I'd guess, nobody tries to save *that* many bits.
More typically, L1D ECC, when used, is calculated either over 64+8bit or 32+7bit blocks.
> This means that each time you modify an element of L1, something (whether
> in the core itself or in the L1) will have to read the entire line (whether before or
> after the write) to calculate the new ECC value. That's a lot of extra power.
>
> L2 is different because the entire line is written at once
> from the L1 to the L2, so there's a one-time calculation.
>
> Now, could you avoid this by gathering writes in the store queue before sending them to L1?
> To some extent yes, but
> - you can't be sure that an entire line will be accumulated before there is some reason
> to push the line out to L1. So you still have to have the above machinery.

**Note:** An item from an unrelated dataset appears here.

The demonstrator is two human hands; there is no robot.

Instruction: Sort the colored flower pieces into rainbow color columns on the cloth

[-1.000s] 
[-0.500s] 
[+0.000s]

> - there are various constraints in the x86 memory model that limit the extent to which this
> sort of store gathering is permitted. I don't know the details, but my understanding is that
> the ARM memory model allows for much more aggressive gathering than is feasible under x86.
>
> I think (but don't trust this in the slightest!) that, for example, an unbroken sequence
> of stores to the same line by x86 can be gathered, but if an out of sequence store is
> then performed to a different line, the previous gathering has to terminate (and be single
> unit to be pushed to L1) before a new gathering in that same line can begin.

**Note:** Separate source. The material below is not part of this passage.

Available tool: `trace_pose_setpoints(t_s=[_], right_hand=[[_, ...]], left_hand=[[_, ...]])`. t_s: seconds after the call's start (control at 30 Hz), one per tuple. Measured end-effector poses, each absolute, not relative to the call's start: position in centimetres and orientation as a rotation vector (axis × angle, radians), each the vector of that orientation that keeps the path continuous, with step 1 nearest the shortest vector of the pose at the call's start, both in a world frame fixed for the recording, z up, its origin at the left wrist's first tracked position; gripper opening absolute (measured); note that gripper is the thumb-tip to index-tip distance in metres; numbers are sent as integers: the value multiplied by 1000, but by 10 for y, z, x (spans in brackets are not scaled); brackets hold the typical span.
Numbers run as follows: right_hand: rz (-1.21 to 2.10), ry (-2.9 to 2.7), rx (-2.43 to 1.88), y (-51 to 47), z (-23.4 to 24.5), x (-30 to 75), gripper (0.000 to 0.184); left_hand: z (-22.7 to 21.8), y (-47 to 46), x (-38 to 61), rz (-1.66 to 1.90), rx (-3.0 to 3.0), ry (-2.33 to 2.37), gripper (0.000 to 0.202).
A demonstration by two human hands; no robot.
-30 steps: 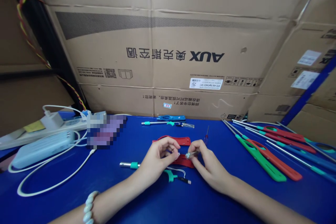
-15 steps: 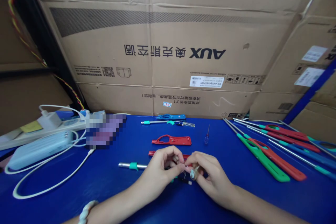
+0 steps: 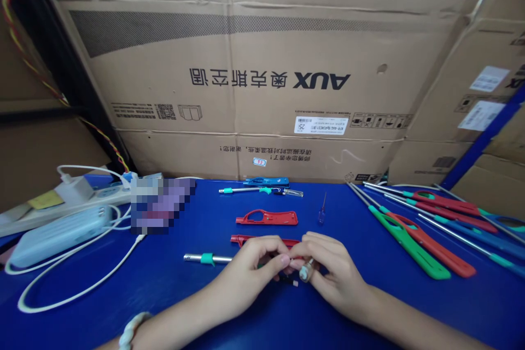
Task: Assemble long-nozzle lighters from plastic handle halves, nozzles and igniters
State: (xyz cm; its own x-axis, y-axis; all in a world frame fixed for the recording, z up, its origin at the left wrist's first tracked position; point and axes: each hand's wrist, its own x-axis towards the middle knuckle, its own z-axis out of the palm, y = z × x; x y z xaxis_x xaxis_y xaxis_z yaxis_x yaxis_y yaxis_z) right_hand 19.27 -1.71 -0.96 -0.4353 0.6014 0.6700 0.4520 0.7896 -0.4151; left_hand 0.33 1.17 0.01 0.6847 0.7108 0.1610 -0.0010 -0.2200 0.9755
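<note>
My left hand (image 3: 254, 270) and my right hand (image 3: 328, 273) meet over the blue table (image 3: 184, 306), fingertips pinched together. The right hand holds a small clear cylinder (image 3: 305, 272) with a round end. The left fingers pinch something small next to it that I cannot make out. Under the hands lie a metal tube with a teal collar (image 3: 205, 258) and a red plastic handle half (image 3: 262, 240). Another red handle half (image 3: 266, 219) lies just beyond.
Several long lighters with red, green and blue handles (image 3: 426, 229) lie at the right. A small screwdriver (image 3: 322, 212) and another tube assembly (image 3: 262, 191) lie farther back. A power strip, power bank (image 3: 57, 235) and white cables sit left. Cardboard boxes (image 3: 266, 82) wall the rear.
Both hands came down and nearer to me, from above the far red handle half to the near one. The clear cylinder turned its round end toward me.
</note>
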Motion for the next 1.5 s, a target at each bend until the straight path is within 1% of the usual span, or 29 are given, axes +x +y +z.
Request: trace_pose_setpoints(t_s=[0.2, 0.37, 0.6, 0.83, 1.03, 1.1, 1.17, 1.33, 1.5], right_hand=[[288, -2071, -762, -19, -4, 189, 15], [318, -2099, -772, -23, -2, 190, 19], [278, -2067, -837, -29, 5, 187, 17], [305, -2080, -846, -29, 0, 186, 18], [515, -2114, -885, -32, 6, 190, 17], [556, -2133, -885, -32, 9, 191, 13], [515, -2153, -892, -29, 10, 194, 9], [253, -2253, -974, -21, 6, 198, 14], [-16, -2382, -976, -19, 4, 198, 20]], left_hand=[[5, 9, 1, 655, 1815, 589, 33], [6, 8, 0, 588, 1739, 504, 32], [3, 8, -1, 716, 1853, 577, 36], [0, 4, 2, 677, 1641, 530, 30], [-3, 6, 4, 770, 1570, 501, 30], [-2, 7, 3, 806, 1592, 524, 30], [-2, 8, 2, 834, 1627, 545, 29], [-1, 8, -1, 859, 1720, 588, 29], [2, 11, -3, 814, 1957, 620, 31]])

> Conversely ARM does not care about gathering that bounces around between multiple lines in any order; the
> gathering in each line will continue till heuristics of whatever sort decide it's appropriate to write to
> L1. [Of course barriers or snoops modify behavior in both cases, but I'm describing the basic case.]
> anon2 (anon.delete@this.anon.com) on September 15, 2022 7:04 pm wrote:
> > Everybody knows the data integrity problems with parity protected write-back arrays. ECC has also
> > seemed to be a difficult problem for L1 data cache that seems like nobody has solved very well.
> >
>
> > What is expensive about L1 ECC which is less costly in
> > L2? Keep in mind you need write-through, so L2 has to
> > receive all the stores.
>
> ECC saves bits (relative to simpler options like replication) by performing math across
> the ENTIRE line.
I'd guess, nobody tries to save *that* many bits.
More typically, L1D ECC, when used, is calculated either over 64+8bit or 32+7bit blocks.
> This means that each time you modify an element of L1, something (whether
> in the core itself or in the L1) will have to read the entire line (whether before or
> after the write) to calculate the new ECC value. That's a lot of extra power.
>
> L2 is different because the entire line is written at once
> from the L1 to the L2, so there's a one-time calculation.
>
> Now, could you avoid this by gathering writes in the store queue before sending them to L1?
> To some extent yes, but
> - you can't be sure that an entire line will be accumulated before there is some reason
> to push the line out to L1. So you still have to have the above machinery.
> - there are various constraints in the x86 memory model that limit the extent to which this
> sort of store gathering is permitted. I don't know the details, but my understanding is that
> the ARM memory model allows for much more aggressive gathering than is feasible under x86.
>
> I think (but don't trust this in the slightest!) that, for example, an unbroken sequence
> of stores to the same line by x86 can be gathered, but if an out of sequence store is
> then performed to a different line, the previous gathering has to terminate (and be single
> unit to be pushed to L1) before a new gathering in that same line can begin.
> Conversely ARM does not care about gathering that bounces around between multiple lines in any order; the
> gathering in each line will continue till heuristics of whatever sort decide it's appropriate to write to
> L1. [Of course barriers or snoops modify behavior in both cases, but I'm describing the basic case.]